■ **What this task involves**: In the listing below, print exactly the lines between the line holding "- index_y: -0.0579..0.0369" and the line holding "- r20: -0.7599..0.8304", inclusive, and no more.

───── Given material

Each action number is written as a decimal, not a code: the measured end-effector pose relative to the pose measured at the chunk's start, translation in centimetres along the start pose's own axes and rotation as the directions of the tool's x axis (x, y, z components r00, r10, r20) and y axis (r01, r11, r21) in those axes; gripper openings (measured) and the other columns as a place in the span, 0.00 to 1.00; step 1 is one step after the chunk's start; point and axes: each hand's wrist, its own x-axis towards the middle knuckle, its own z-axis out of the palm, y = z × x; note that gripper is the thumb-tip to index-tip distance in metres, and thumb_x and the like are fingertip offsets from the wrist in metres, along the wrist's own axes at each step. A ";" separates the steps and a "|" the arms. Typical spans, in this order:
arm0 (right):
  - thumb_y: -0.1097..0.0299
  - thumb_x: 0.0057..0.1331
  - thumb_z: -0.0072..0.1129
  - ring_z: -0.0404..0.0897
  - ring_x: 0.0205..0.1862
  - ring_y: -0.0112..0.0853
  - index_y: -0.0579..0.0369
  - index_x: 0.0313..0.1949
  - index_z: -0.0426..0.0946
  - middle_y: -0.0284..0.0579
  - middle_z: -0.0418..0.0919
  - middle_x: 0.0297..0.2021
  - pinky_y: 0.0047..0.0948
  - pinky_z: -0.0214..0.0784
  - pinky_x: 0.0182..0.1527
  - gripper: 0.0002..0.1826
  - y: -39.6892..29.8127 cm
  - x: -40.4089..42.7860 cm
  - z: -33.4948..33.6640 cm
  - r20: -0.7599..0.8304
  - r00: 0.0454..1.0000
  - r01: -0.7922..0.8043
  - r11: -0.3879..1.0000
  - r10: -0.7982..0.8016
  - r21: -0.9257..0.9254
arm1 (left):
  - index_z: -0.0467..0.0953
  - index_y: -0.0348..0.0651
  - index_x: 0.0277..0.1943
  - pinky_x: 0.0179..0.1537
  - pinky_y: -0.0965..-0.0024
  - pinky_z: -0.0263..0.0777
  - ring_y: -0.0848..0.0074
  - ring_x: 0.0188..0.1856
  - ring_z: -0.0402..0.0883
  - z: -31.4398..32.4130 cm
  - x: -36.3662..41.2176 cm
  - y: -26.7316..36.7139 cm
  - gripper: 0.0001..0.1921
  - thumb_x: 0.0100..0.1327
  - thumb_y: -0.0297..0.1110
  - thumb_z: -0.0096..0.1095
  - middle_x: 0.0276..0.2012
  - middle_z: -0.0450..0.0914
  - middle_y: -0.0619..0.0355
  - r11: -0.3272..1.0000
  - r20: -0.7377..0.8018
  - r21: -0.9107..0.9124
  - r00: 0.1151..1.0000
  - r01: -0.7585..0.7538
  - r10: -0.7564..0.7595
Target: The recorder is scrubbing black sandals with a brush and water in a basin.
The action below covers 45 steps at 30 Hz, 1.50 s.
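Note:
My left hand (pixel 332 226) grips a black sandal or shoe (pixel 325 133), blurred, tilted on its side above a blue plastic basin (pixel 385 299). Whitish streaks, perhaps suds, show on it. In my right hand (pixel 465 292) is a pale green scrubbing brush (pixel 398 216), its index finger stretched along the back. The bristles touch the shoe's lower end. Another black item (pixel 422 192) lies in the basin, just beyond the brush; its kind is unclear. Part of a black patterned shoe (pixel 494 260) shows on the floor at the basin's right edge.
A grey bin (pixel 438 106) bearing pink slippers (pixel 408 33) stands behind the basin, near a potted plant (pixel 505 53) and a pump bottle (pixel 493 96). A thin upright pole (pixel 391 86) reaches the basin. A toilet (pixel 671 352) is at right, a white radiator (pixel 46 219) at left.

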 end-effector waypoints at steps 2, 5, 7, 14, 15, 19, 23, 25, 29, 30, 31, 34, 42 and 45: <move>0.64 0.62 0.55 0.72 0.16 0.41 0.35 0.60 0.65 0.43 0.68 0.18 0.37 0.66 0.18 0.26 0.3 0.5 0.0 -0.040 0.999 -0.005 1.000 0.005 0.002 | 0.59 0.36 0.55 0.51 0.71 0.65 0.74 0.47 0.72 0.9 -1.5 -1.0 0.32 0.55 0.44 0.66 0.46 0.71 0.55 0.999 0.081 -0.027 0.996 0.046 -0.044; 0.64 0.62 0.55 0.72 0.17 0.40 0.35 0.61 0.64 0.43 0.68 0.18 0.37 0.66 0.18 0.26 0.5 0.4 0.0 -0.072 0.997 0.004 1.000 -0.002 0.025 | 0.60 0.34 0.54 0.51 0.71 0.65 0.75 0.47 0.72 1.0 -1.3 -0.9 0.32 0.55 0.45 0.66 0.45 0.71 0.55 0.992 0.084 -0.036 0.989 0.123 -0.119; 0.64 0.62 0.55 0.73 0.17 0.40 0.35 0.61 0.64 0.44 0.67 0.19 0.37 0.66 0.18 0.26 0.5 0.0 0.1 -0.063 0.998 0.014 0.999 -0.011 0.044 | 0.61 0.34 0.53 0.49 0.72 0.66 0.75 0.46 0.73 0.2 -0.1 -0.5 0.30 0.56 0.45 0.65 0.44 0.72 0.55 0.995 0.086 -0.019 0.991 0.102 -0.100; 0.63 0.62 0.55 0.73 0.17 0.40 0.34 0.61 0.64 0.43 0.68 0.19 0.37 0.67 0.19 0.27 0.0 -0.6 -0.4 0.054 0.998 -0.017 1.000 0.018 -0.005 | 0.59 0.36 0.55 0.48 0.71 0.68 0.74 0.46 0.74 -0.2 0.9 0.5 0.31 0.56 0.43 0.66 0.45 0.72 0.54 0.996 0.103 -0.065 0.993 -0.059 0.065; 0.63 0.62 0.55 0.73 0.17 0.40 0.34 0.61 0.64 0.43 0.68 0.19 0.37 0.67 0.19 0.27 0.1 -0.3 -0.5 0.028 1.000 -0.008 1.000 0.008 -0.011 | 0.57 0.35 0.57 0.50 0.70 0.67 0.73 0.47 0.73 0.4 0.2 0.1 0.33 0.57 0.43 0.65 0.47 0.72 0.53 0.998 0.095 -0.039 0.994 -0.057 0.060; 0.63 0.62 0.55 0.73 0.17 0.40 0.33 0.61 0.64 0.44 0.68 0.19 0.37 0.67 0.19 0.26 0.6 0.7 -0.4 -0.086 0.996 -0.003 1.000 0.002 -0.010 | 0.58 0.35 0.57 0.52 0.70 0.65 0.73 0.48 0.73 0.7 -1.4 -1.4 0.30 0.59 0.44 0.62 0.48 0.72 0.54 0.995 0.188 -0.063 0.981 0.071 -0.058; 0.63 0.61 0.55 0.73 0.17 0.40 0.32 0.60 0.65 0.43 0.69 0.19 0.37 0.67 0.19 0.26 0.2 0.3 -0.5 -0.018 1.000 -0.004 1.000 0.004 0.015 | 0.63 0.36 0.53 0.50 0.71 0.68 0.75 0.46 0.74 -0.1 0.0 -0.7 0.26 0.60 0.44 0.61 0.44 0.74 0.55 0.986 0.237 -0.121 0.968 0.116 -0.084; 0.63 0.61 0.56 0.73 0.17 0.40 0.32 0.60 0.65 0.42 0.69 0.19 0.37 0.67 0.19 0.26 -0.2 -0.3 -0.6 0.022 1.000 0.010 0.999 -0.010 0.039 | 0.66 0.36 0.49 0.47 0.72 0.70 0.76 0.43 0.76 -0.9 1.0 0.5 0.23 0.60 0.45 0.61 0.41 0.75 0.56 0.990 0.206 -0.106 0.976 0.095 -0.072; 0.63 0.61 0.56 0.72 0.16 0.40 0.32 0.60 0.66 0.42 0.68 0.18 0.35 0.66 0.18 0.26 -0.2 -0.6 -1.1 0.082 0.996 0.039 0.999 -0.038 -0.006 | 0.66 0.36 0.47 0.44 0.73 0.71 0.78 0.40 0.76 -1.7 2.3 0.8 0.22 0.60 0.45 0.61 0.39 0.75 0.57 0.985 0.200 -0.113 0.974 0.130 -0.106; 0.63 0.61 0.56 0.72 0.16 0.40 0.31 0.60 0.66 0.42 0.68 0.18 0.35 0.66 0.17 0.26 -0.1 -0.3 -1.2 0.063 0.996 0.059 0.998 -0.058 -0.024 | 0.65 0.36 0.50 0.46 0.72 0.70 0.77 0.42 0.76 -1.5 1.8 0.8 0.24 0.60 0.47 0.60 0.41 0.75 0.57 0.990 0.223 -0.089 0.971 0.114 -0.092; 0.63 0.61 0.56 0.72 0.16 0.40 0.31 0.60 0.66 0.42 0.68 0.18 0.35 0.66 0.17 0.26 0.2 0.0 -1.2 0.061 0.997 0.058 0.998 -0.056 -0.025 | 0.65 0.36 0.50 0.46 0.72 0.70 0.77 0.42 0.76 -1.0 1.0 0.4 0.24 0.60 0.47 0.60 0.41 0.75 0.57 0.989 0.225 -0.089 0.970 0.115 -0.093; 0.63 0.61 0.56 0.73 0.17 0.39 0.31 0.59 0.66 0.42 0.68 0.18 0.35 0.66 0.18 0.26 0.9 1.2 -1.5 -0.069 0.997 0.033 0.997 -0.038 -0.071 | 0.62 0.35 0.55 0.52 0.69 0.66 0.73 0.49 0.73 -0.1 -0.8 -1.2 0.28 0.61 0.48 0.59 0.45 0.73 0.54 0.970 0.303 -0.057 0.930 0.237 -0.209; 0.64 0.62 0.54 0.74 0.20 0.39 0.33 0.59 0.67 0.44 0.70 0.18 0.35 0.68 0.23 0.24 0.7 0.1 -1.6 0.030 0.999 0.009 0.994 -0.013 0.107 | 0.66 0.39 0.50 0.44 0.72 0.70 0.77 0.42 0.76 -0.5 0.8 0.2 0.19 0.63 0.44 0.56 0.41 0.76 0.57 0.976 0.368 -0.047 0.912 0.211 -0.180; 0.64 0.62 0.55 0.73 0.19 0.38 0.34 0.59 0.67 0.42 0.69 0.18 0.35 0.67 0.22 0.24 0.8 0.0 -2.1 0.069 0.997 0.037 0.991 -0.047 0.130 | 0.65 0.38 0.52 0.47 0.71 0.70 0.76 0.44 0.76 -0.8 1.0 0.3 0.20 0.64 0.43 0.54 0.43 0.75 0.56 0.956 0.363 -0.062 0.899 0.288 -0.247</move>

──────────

■ **Problem solution**:
  - index_y: -0.0579..0.0369
  - index_x: 0.0313..0.1949
  - index_z: -0.0426..0.0946
  - middle_y: -0.0284..0.0579
  - middle_z: -0.0418..0.0919
  - middle_x: 0.0297..0.2021
  - pinky_y: 0.0047..0.0948
  - pinky_z: -0.0214..0.0784
  - pinky_x: 0.0182..0.1527
  - gripper: 0.0002..0.1826
  - y: -39.6892..29.8127 cm
  - x: -40.4089..42.7860 cm
  - z: -33.4948..33.6640 cm
  - r20: -0.7599..0.8304

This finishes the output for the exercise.